初詣などで神社にお参りへ出かけることがあっても、神社に関する知識はそこまでもっていないという人もいると思います。
参道の真ん中を歩かない、手水舎で手を清めてからお参りするといったマナーだけでなく、神社にはどのような人が務めているのかといった知識についても深めていきましょう。
神社においてお祓いなどを行う人を総称して神職と呼んでいます。

一般の人にとっては神主という名称がわかりやすいかもしれませんが、これは正式な名前ではないことを覚えておきましょう。各神社の神主のトップが宮司です。
神職を取りまとめて、責任者として神社での職務を全うするのが宮司の務めです。
神社に神職が一人しかいない場合は、自動的にその人が宮司となるわけです。
ただし、通常の神職よりは立場が上で、宮司の下にあたる人を権宮司と呼ぶこともあります。

宮司、神社での役職は?

神社は日本におわす幾多の神々を信仰するための施設であり、神社ごとに祭っている神々が異なります。
アニミズムから生じた多神教の日本では、氏神と呼ばれる地域の神々に感謝を捧げ、敬い奉ることが信仰として引き継がれてきたのです。
そんな神社に務める人たちを神職と呼びますが、実は緩急が存在することをご存知でしょうか?

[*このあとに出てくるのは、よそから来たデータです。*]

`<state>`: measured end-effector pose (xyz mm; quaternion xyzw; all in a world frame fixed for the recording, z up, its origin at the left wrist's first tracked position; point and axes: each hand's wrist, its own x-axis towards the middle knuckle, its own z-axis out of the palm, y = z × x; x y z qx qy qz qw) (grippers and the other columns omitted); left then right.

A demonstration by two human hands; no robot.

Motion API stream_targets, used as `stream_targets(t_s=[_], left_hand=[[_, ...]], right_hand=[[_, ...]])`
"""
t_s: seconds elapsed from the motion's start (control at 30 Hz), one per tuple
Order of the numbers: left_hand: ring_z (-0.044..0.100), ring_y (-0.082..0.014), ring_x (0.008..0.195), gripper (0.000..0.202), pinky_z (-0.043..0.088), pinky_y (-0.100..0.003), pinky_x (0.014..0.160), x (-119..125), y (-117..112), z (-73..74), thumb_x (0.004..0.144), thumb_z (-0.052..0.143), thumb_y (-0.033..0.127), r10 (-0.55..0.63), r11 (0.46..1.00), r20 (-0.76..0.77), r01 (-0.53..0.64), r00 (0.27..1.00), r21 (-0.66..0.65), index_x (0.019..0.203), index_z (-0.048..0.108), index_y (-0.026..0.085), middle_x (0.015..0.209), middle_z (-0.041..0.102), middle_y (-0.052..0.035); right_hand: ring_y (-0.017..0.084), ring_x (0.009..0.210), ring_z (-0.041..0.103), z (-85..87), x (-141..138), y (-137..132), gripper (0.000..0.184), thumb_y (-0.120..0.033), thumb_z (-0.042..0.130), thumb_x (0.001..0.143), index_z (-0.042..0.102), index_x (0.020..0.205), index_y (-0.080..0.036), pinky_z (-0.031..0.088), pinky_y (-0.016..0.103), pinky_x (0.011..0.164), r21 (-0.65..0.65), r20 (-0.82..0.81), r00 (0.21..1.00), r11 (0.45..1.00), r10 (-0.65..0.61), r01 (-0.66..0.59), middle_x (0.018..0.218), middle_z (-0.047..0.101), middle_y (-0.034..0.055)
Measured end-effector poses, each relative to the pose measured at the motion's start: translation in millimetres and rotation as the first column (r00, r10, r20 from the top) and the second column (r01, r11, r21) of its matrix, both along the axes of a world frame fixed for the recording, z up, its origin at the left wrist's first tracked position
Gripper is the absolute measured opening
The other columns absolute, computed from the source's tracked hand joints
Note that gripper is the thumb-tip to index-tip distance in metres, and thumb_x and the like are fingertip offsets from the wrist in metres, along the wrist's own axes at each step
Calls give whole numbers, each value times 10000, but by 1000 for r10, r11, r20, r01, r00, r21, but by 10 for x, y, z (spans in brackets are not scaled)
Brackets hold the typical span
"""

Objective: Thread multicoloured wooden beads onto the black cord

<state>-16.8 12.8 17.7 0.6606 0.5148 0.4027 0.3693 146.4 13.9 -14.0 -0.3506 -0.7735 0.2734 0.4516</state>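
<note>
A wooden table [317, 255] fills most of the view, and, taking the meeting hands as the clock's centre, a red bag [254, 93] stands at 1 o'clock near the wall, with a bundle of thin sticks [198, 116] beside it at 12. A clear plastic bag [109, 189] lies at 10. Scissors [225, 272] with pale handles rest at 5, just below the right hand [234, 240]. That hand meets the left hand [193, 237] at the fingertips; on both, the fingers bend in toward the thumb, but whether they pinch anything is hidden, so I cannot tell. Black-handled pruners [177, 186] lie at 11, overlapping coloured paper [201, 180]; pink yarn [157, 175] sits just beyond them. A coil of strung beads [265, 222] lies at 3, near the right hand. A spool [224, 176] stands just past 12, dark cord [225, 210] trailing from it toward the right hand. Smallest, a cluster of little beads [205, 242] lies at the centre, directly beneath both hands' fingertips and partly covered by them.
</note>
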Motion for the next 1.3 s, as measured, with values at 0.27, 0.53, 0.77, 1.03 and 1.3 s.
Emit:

各神社におけるトップが宮司であり、代表者として様々な祭祀を取り仕切ります。
その他の階級としては下から出仕、権禰宜、禰宜、権宮司となっており、神社の規模によって宮司以外の役職は省かれることもあるのです。
神職を見分けるには袴の色を見るのが一番簡単です。

一般的に宮司と呼ばれる人たちは白地に藤紋の袴を着ていることが多いのです。
一方で見習いに近い立場の人は袴が白く、階級が高くなると紫色の袴を履く傾向にあります。
宮司以外の神職もいることを意識しながら、神社でお参りしてみてください。

宮司の年収はどのくらい?

人間は生きていくために仕事をするのであり、報酬をもらわずに生きていくのは難しいといえます。
よほどの蓄えがある人なら別ですが、神聖とされる職業においても給料をもらって生活を維持していかなければ生きていけないのです。

日本全国にある神社で働く神職や宮司と呼ばれる職業の人たちも、給料をもらっています。
その平均月収としては諸説ありますが、一般には23万円、年収にすると270万円前後といわれています。
通常の会社員と同じように、勤続年数や年齢によって給料は多少前後します。

神社の収入の多くは、祈祷料やお守りの販売といったお参り客からの初穂料になります。
すなわち参拝者が多い神社ほどもうかる可能性は高く、財政状況が厳しい神社の中には神職が他の仕事を兼務しているケースも見受けられるのです。
よくお参りする神社がある人は、その神社に貢献する意味でもお守りなどを買い支えてあげると良いでしょう。

宮司、お祓いをする場合は?

霊障やそれに似た現象に悩まされている人の中には、神社でお祓いをしてもらいたい人もいると思います。
神社でお祓いをしてくれるのが宮司をはじめとした神職です。
神社で行われるお祓いは悪いものを祓うだけではなく、招福や安全祈願などの願いが込められることが多い傾向にあります。
場を清めると同時に、祈祷を通して人々の幸せを願うことが神社におけるお祓いのアプローチとして多く見られます。
お祓いは神社だけでなく様々な機関で行われますので、自分に合ったタイプのお祓いを選ぶと良いでしょう。

宮司、お礼はどうしたらいい?

神社へのお参りにはいくつかの種類がありますが、その中でもお礼参りに訪れる人も多く存在します。
お礼参りとは神様にお祈りした事柄の成就を報告すると同時にお礼を述べるためのお参りです。

安産祈願の後に子宝に恵まれた、受験期に豪華祈願のお祈りをした後、志望校に合格できたといったケースがお礼参りのシチュエーションとして挙げられます。
お礼参りには特別な作法はありません。
いつものお参りの同じように神社の前で手を合わせ、神様に感謝の気持ちを込めて祈ってください。
直截お礼参りに行くのが難しい場合には、宮司にお礼状を出すといった形で感謝を伝えると良いでしょう。